WORK ITEM: Using the entries that follow, collect the lines where the word "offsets" appears.

Collected data
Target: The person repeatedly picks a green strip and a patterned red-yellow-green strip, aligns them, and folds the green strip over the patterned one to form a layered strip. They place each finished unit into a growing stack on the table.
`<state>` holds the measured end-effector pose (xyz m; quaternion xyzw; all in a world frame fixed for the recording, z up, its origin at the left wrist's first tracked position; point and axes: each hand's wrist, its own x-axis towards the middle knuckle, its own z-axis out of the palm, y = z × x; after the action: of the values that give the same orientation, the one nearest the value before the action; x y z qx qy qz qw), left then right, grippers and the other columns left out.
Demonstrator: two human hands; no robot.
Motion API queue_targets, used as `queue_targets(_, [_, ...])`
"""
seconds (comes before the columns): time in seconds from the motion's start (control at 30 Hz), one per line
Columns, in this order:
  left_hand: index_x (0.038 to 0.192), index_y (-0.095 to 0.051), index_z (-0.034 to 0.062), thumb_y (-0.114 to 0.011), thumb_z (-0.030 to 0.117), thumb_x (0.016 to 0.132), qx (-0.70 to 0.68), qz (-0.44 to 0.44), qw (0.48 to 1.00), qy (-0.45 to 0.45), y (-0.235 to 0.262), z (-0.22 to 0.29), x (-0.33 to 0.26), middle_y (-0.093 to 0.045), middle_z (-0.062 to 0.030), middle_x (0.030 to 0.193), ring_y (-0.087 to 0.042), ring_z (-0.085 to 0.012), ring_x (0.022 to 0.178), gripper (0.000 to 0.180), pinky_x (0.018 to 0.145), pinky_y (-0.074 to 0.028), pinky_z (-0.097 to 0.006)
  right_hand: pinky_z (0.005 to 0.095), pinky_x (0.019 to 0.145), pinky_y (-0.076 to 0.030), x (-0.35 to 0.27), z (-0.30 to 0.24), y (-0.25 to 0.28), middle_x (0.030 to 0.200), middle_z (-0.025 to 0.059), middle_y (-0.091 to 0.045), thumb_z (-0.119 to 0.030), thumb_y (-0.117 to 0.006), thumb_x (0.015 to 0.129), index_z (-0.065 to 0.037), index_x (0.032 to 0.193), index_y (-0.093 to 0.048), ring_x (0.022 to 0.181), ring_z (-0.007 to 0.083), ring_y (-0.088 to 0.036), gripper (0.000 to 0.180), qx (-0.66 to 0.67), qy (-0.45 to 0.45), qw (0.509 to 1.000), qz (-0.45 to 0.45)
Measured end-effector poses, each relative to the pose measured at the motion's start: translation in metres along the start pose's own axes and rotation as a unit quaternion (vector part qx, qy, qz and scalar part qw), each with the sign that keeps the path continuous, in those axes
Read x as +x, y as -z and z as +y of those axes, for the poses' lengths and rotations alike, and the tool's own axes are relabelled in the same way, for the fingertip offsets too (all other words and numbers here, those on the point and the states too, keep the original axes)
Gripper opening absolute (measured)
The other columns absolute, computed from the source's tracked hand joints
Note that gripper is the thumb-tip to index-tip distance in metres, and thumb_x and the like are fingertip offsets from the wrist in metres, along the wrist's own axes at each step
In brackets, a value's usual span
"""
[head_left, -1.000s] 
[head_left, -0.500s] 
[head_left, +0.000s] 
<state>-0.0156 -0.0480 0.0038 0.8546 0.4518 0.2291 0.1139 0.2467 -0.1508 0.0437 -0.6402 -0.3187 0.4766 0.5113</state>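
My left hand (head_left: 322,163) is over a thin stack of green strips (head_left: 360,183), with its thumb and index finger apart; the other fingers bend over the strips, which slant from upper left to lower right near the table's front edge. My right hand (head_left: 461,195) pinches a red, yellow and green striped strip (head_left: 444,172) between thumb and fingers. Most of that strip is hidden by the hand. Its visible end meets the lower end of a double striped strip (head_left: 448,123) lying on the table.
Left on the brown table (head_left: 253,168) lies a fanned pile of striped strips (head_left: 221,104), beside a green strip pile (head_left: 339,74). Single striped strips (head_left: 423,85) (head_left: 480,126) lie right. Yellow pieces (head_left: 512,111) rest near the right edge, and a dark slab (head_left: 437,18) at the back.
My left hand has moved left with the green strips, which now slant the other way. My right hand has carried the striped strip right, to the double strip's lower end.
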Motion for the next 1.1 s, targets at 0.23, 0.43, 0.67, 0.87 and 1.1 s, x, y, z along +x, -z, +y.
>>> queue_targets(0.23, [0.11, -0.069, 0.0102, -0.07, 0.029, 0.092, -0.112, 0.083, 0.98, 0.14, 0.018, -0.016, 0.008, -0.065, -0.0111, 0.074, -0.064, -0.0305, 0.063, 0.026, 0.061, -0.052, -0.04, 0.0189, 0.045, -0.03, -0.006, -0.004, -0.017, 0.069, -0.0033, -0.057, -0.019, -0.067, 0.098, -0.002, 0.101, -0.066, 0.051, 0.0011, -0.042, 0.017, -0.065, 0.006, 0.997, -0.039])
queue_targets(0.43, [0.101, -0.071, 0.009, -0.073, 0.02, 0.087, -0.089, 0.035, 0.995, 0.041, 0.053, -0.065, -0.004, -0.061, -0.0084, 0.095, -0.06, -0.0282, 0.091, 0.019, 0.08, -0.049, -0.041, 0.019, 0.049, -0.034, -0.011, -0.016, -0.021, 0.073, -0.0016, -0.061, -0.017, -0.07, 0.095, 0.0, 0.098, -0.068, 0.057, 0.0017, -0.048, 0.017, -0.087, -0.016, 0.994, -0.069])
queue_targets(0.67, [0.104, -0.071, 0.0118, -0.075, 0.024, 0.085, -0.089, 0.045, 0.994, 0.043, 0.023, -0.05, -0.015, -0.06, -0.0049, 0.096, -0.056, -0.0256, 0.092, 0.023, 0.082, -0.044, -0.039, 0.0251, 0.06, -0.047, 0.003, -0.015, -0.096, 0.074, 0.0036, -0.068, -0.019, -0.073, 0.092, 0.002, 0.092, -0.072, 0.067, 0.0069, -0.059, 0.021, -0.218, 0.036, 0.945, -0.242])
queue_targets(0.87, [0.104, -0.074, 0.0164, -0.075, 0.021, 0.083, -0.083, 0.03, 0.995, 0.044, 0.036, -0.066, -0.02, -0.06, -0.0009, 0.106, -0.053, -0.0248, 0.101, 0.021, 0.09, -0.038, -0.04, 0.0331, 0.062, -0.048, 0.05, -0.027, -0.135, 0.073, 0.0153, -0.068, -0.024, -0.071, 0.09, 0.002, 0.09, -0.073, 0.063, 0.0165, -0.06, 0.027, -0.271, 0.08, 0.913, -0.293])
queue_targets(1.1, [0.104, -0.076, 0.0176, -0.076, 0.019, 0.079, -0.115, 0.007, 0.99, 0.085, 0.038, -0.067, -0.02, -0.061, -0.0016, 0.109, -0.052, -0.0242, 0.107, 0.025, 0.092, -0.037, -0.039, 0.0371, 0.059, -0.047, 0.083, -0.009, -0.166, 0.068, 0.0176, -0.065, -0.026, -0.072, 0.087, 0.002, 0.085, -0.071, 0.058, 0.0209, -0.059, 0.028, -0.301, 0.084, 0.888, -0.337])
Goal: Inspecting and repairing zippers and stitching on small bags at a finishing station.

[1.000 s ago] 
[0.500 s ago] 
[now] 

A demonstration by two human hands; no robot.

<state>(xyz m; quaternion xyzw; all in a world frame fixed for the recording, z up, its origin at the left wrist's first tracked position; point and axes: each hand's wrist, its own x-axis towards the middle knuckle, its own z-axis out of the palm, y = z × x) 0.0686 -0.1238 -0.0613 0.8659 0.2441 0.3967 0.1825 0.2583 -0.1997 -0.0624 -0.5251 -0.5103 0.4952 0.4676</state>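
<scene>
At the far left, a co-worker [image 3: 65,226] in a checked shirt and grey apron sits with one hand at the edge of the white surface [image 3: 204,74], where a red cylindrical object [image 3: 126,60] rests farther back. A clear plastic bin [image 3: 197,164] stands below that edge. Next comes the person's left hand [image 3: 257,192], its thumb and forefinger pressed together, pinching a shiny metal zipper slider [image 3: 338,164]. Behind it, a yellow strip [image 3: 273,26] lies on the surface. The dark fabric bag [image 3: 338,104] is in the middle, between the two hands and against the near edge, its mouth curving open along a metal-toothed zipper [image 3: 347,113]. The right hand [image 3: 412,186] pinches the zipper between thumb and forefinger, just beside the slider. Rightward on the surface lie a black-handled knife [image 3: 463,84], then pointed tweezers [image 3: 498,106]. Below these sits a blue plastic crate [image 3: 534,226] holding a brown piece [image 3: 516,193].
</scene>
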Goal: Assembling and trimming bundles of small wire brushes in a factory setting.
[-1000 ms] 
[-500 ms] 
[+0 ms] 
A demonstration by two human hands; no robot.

TASK SOLUTION:
Read x as +x, y as -z and z as +y of those axes, for the poses' lengths and rotations alike, and the tool's own axes are relabelled in the same way, for the fingertip offsets too (all other words and numbers here, those on the point and the states too, keep the original axes)
Note that gripper is the thumb-tip to index-tip distance in metres, and thumb_x and the like are fingertip offsets from the wrist in metres, along the wrist's own axes at each step

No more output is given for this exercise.